[DATASET CONTENT]

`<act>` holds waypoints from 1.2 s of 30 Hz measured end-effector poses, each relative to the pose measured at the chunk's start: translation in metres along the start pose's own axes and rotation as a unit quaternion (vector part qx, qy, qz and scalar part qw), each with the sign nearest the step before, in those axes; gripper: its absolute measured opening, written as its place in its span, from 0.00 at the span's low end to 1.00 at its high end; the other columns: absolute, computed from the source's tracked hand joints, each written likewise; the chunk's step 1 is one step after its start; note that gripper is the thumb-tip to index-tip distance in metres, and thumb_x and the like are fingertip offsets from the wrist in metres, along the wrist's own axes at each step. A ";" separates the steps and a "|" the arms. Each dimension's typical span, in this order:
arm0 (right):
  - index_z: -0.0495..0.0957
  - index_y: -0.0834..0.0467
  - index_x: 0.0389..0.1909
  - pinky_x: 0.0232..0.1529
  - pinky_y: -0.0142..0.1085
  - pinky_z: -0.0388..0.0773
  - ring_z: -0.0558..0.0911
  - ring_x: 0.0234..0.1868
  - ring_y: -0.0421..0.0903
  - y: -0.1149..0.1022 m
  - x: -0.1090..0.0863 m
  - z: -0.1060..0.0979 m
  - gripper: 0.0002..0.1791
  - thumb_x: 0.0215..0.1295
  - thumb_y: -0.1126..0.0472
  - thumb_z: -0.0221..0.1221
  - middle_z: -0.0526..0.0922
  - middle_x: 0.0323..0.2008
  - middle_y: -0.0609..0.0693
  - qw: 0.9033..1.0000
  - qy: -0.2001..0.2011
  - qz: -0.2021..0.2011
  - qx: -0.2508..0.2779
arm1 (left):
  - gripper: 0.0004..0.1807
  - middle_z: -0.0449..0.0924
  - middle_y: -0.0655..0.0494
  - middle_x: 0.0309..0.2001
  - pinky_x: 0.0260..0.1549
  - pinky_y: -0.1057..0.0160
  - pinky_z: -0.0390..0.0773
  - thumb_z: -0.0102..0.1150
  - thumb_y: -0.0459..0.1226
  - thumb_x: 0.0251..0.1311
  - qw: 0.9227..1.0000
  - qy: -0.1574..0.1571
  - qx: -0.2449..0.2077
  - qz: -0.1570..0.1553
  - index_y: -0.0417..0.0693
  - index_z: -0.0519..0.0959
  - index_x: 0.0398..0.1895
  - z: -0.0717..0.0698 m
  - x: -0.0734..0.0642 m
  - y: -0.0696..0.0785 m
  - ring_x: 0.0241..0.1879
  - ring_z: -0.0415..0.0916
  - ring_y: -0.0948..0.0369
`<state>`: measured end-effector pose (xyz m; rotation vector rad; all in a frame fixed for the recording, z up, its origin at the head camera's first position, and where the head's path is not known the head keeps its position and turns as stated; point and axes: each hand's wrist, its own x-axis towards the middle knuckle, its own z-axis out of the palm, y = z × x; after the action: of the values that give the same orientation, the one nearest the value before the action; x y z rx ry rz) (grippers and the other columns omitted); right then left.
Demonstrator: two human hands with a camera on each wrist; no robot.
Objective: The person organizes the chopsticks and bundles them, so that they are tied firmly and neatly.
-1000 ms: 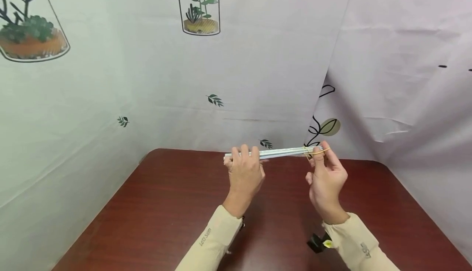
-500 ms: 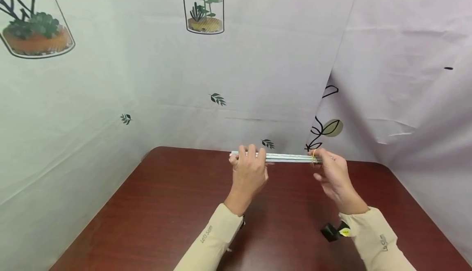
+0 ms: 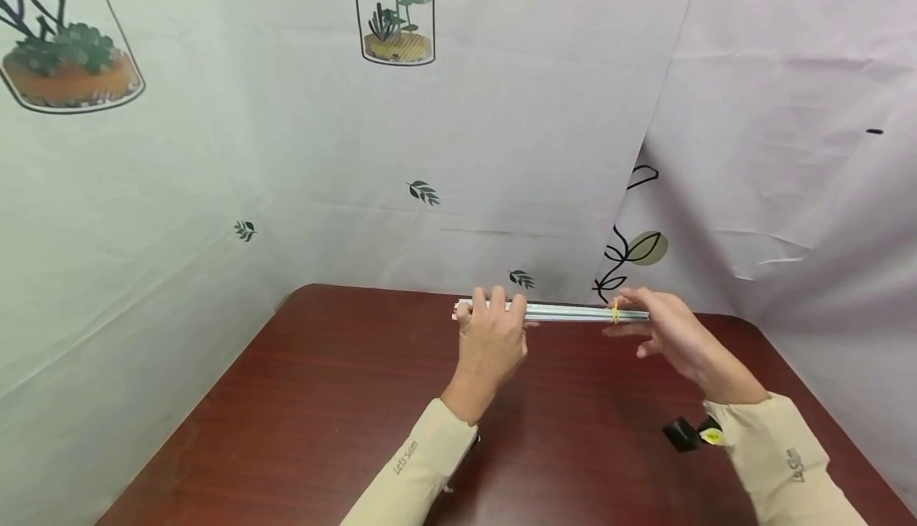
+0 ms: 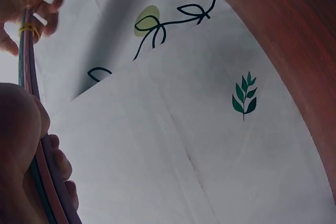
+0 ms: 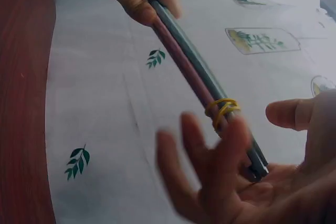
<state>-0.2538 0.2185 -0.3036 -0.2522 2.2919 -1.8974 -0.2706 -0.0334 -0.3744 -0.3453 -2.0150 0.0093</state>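
My left hand (image 3: 493, 343) grips a bundle of slim straight sticks (image 3: 566, 313) near its left end, holding it level above the table. The sticks look teal, pink and purple in the left wrist view. A yellow rubber band (image 5: 222, 109) is wound more than once round the bundle close to its right end. Around that end, my right hand (image 3: 680, 339) has its fingers spread and loosely bent. The stick tips (image 5: 257, 172) sit against or close to the right palm in the right wrist view, with the thumb (image 5: 289, 114) held apart from them.
A dark red-brown table (image 3: 344, 399) lies under both hands. Pale cloth (image 3: 501, 128) printed with plants and leaves hangs behind it and at the sides. A small black device (image 3: 682, 434) is at the right wrist.
The rubber band, earlier stretched out by the right fingers past the bundle's end, now sits tight round the sticks. My right hand has let go of it and shifted right.
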 end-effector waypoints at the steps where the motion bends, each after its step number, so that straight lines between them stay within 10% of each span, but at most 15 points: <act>1: 0.77 0.55 0.42 0.18 0.33 0.75 0.88 0.39 0.43 0.000 0.000 0.000 0.16 0.76 0.47 0.47 0.79 0.42 0.41 1.000 0.014 -0.006 -0.012 | 0.10 0.71 0.56 0.28 0.38 0.49 0.59 0.64 0.42 0.47 1.000 0.002 -0.002 -0.001 0.54 0.72 0.26 0.000 0.000 0.000 0.35 0.69 0.52; 5: 0.75 0.60 0.47 0.21 0.37 0.78 0.86 0.34 0.38 0.005 -0.002 -0.001 0.17 0.75 0.49 0.52 0.83 0.39 0.39 0.988 0.058 -0.098 -0.103 | 0.11 0.71 0.56 0.28 0.38 0.49 0.60 0.65 0.45 0.48 1.000 -0.001 -0.004 -0.008 0.54 0.72 0.26 0.000 0.000 -0.002 0.35 0.68 0.52; 8: 0.78 0.61 0.50 0.23 0.36 0.78 0.83 0.28 0.35 0.014 -0.006 -0.004 0.13 0.69 0.60 0.60 0.86 0.35 0.40 0.953 0.058 -0.216 -0.207 | 0.11 0.71 0.56 0.28 0.38 0.49 0.59 0.64 0.45 0.49 1.000 0.000 -0.002 -0.013 0.53 0.71 0.25 -0.001 0.001 -0.003 0.34 0.68 0.52; 11: 0.81 0.60 0.52 0.24 0.30 0.76 0.79 0.25 0.36 0.021 -0.005 -0.005 0.16 0.62 0.67 0.66 0.86 0.37 0.43 0.878 0.053 -0.364 -0.307 | 0.11 0.71 0.56 0.28 0.38 0.49 0.58 0.64 0.45 0.48 1.000 0.008 0.006 -0.017 0.53 0.72 0.26 -0.002 0.002 -0.002 0.33 0.67 0.52; 15: 0.83 0.62 0.49 0.30 0.33 0.77 0.81 0.32 0.42 0.024 0.003 -0.002 0.16 0.72 0.54 0.58 0.84 0.40 0.48 0.724 0.114 -0.522 -0.435 | 0.12 0.71 0.56 0.29 0.37 0.51 0.59 0.64 0.47 0.50 1.000 0.012 0.020 -0.017 0.52 0.74 0.30 -0.005 0.003 0.000 0.34 0.68 0.53; 17: 0.83 0.65 0.46 0.30 0.38 0.78 0.82 0.32 0.47 0.025 0.006 0.002 0.23 0.76 0.49 0.49 0.83 0.39 0.52 0.664 0.144 -0.561 -0.473 | 0.14 0.72 0.56 0.29 0.38 0.52 0.60 0.64 0.49 0.51 0.999 0.015 0.024 -0.018 0.51 0.75 0.33 -0.006 0.003 0.001 0.34 0.68 0.53; 19: 0.82 0.67 0.44 0.29 0.41 0.78 0.81 0.31 0.50 0.026 0.008 0.006 0.26 0.78 0.49 0.45 0.82 0.36 0.54 0.631 0.165 -0.580 -0.489 | 0.16 0.72 0.57 0.29 0.38 0.52 0.60 0.63 0.51 0.50 0.999 0.019 0.026 -0.019 0.52 0.75 0.34 -0.007 0.003 0.002 0.34 0.69 0.53; 30: 0.76 0.72 0.35 0.26 0.42 0.69 0.71 0.25 0.52 0.031 0.012 0.016 0.26 0.78 0.51 0.45 0.74 0.26 0.56 0.615 0.213 -0.602 -0.463 | 0.20 0.76 0.58 0.28 0.42 0.51 0.63 0.48 0.57 0.64 0.994 0.106 -0.015 -0.007 0.53 0.78 0.31 -0.009 0.006 -0.003 0.34 0.73 0.56; 36: 0.76 0.72 0.34 0.21 0.41 0.65 0.66 0.21 0.51 0.032 0.012 0.018 0.26 0.78 0.52 0.46 0.71 0.23 0.56 0.597 0.249 -0.614 -0.452 | 0.26 0.77 0.57 0.31 0.44 0.54 0.67 0.52 0.64 0.58 0.998 0.060 -0.016 -0.005 0.51 0.79 0.35 -0.014 0.008 -0.007 0.35 0.73 0.55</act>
<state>-0.2623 0.2040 -0.3389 -2.1104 3.7755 -0.5374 -0.2633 -0.0397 -0.3604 -0.3470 -1.9006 -0.0483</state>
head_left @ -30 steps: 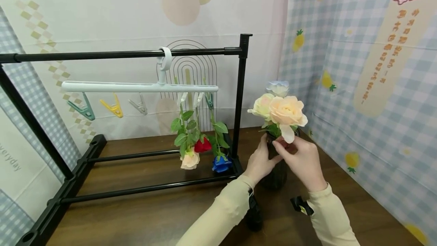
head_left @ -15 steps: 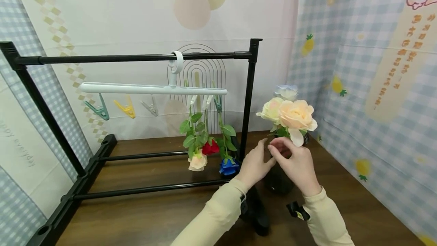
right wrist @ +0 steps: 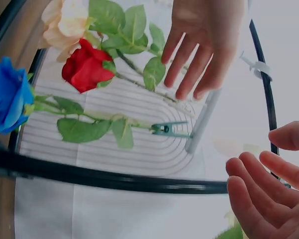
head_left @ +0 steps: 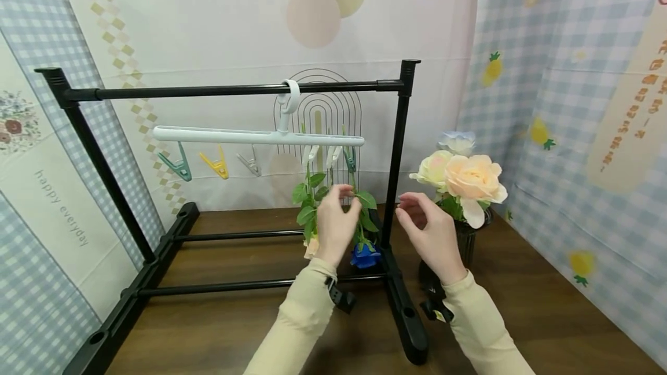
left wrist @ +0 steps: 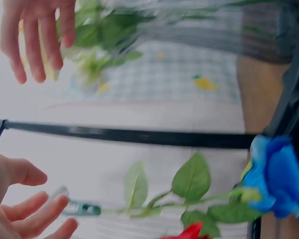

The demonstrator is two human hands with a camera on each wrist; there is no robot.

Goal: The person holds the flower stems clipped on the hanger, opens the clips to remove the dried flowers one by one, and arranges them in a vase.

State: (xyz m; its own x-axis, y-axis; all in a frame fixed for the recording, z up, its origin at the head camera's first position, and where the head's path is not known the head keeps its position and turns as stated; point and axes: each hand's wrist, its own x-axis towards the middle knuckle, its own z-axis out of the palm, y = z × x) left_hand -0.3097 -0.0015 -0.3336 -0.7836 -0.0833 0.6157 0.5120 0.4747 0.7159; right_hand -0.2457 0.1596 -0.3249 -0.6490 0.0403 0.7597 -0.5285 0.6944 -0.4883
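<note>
- White cloth hangs behind a brown wooden worktop, and blue checked cloth with pineapples borders its right edge.
- On the worktop stands a black rack, a pale hanger hooked over its top bar.
- Three roses hang head down from clips at the hanger's right end: a peach rose, a red rose and a blue rose, the last on a teal clip.
- A person's left hand is among these stems in the head view, fingers loosely bent; its grip is released. Whether it touches a leaf, I cannot tell.
- The right hand is between the rack's right post and a dark vase, fingers gently curved, grip likewise holding nothing.
- Near the worktop's back right corner, the vase holds upright peach, pale yellow and pale blue blooms.
</note>
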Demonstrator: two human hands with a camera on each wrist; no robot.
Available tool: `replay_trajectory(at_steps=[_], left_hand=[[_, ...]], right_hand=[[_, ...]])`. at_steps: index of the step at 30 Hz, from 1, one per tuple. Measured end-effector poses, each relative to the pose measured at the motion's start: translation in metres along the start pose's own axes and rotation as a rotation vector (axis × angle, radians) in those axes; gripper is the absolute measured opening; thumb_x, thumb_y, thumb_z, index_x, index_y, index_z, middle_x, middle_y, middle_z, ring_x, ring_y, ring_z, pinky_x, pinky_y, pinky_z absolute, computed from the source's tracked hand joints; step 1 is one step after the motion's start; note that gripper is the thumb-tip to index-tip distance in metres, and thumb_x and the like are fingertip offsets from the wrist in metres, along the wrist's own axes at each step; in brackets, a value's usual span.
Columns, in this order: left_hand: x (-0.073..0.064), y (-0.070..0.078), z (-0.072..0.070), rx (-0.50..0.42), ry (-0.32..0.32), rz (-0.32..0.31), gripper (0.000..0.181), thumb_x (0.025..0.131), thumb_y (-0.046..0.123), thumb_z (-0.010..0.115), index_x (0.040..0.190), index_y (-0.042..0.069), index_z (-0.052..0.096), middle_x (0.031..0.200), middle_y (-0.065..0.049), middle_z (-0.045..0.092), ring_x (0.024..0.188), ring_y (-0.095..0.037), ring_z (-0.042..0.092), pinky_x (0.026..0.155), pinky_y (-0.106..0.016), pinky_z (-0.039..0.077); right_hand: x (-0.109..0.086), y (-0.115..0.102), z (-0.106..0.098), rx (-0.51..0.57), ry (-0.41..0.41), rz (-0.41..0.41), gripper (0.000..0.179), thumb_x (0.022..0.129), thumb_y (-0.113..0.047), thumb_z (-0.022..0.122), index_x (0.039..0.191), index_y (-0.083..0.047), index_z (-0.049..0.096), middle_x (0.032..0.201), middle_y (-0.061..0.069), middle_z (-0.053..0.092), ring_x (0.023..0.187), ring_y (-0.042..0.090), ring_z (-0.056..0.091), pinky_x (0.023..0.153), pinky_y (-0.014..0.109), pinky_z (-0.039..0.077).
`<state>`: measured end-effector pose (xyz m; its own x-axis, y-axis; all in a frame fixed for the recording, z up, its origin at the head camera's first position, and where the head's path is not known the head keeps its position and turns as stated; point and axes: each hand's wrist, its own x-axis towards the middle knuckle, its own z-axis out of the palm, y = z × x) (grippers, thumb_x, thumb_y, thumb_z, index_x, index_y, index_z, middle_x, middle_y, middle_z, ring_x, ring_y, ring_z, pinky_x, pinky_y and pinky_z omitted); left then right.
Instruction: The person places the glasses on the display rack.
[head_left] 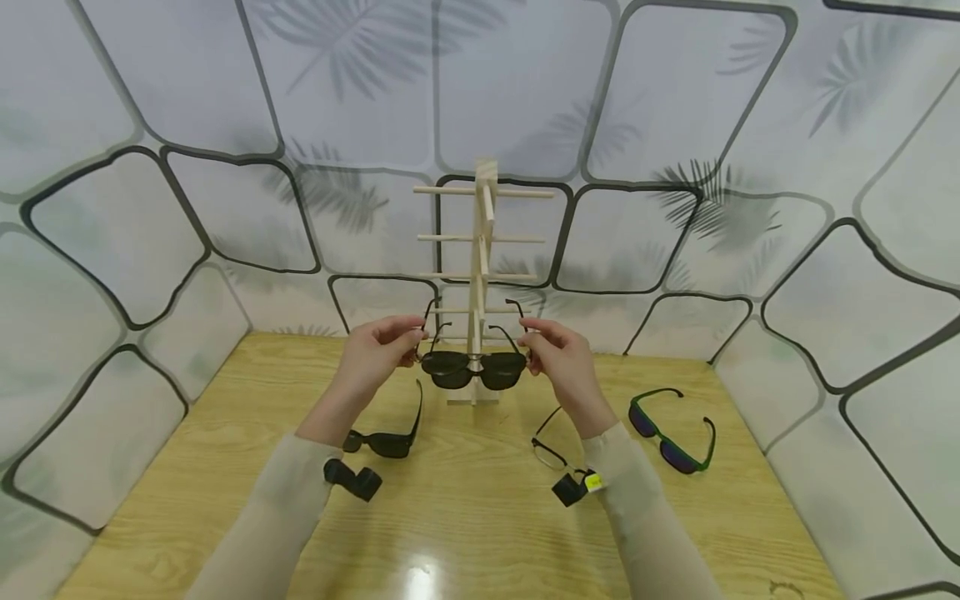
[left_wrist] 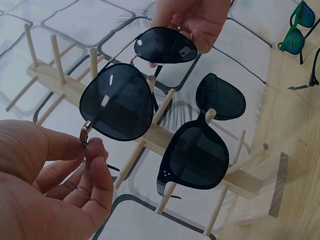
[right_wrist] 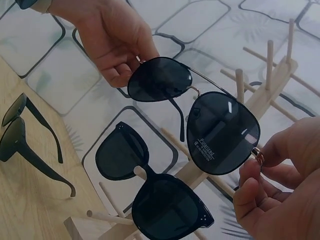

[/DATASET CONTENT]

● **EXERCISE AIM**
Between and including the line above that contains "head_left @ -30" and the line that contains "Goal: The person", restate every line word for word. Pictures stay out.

● **OUTPUT OF THE TASK**
head_left @ -30 steps: 
head_left @ -15 steps: 
right wrist @ +0 steps: 
head_left @ +0 steps: 
left wrist @ +0 steps: 

The demonstrator is two human hands with a camera on each wrist; there is no robot.

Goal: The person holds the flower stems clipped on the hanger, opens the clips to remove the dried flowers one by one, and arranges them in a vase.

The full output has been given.